By integrating Pindrop directly into their IVR and agent systems, the VEC:
Reduced average handling time by removing manual “fraud quizzes”
Automatically flagged calls with similar risk signals—same IPs, phone numbers, addresses
Provided live alerts to agents through screen pops and color-coded warnings
Prioritized callbacks for low-risk callers, redirecting high-risk ones to fraud investigators
The impact went beyond numbers. Customer satisfaction improved. Staff felt more confident. Fraud detection moved from reactive to real-time.

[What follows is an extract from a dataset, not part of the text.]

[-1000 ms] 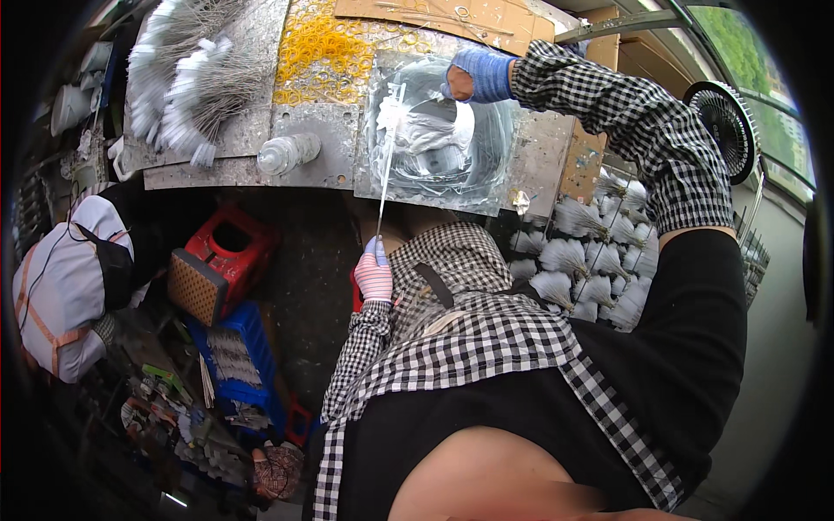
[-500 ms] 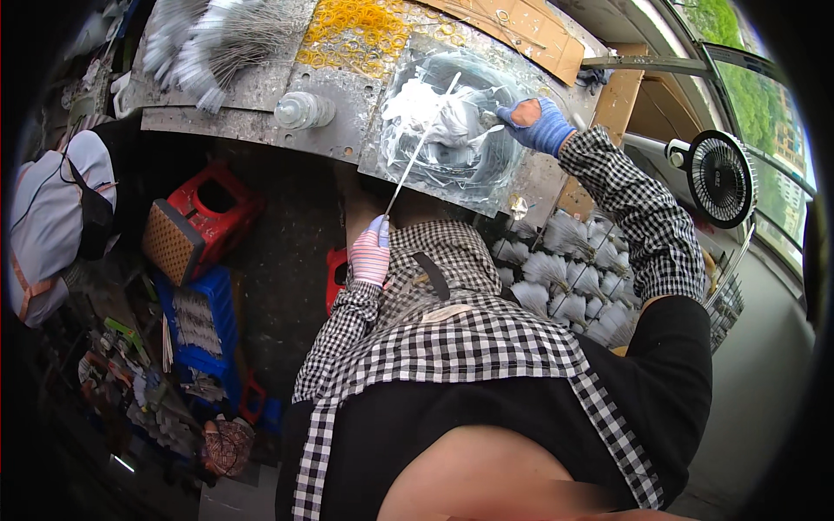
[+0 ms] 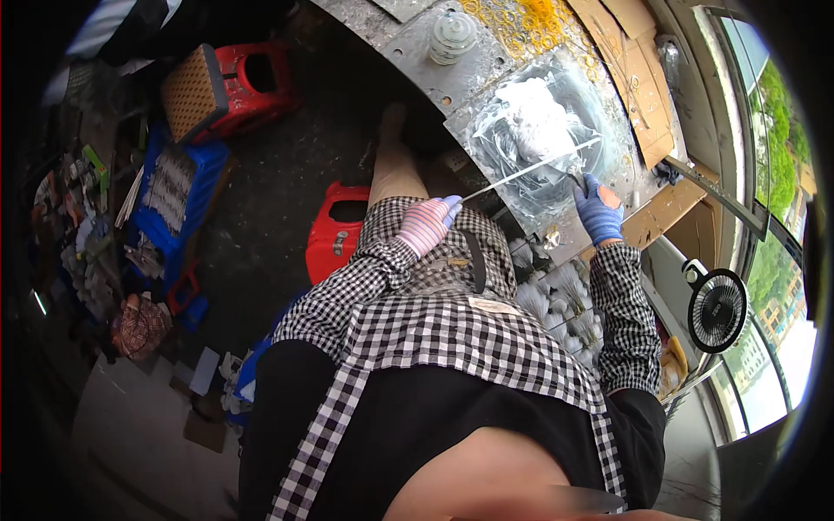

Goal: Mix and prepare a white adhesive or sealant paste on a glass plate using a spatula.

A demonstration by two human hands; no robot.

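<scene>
Left hand (image 3: 430, 224) grips the stick (image 3: 532, 168) by its near end, presumably keeping fingers off white paste (image 3: 539, 117); right hand (image 3: 599, 210) curled, contents unclear.

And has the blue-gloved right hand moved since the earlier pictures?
Yes: the right hand moved nearer the wearer, along the right side of the square grey plate.

Your left hand (image 3: 426, 226), in a pink-striped glove, grips one end of a thin rod (image 3: 508, 181) reaching over the smeared board (image 3: 517, 198), which bears white paste (image 3: 534, 117). Your blue-gloved right hand (image 3: 599, 211) is at the board's edge, perhaps pinching something; it's too small to tell. A clear jar (image 3: 453, 37) stands beside the board.
</scene>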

In fast-moving APAC markets, where regulators are demanding better customer protection and compliance requirements are intensifying, this kind of agility is a competitive advantage.
From Reactive to Resilient: The Bigger Picture
Too often, fraud prevention is treated like a forensic lab—responding after the crime. But today’s threats require a real-time shield, not a post-mortem. Voice risk intelligence is not about replacing human agents—it’s about empowering them with data they can act on, instantly.
The VEC didn’t just deploy a new tool—they reimagined their fraud detection approach from the ground up. And it paid off: projected annual savings of nearly $1 million, faster fraud response, and stronger public trust.
What would similar results mean for:
An APAC regulator under pressure to show measurable fraud reduction?
A financial institution looking to meet HKMA or MAS guidelines while reducing false positives?
A digital-first utility provider wanting to deliver seamless, secure support at scale?
Final Thought: It's Time to Listen—Literally
Fraud is evolving. Voice deepfakes, bot-driven attacks, and AI-powered impersonation are here. But so are the tools to stop them.
VEC’s story proves what’s possible. With voice risk intelligence, we can move beyond passive fraud monitoring to active fraud interception—at scale, across sectors, and with less friction.
In Asia-Pacific, where rapid digitization meets growing regulatory demands and heightened fraud risks, this is no longer a luxury. It’s a necessity.
The voice of your customer can tell you everything—if you know how to listen.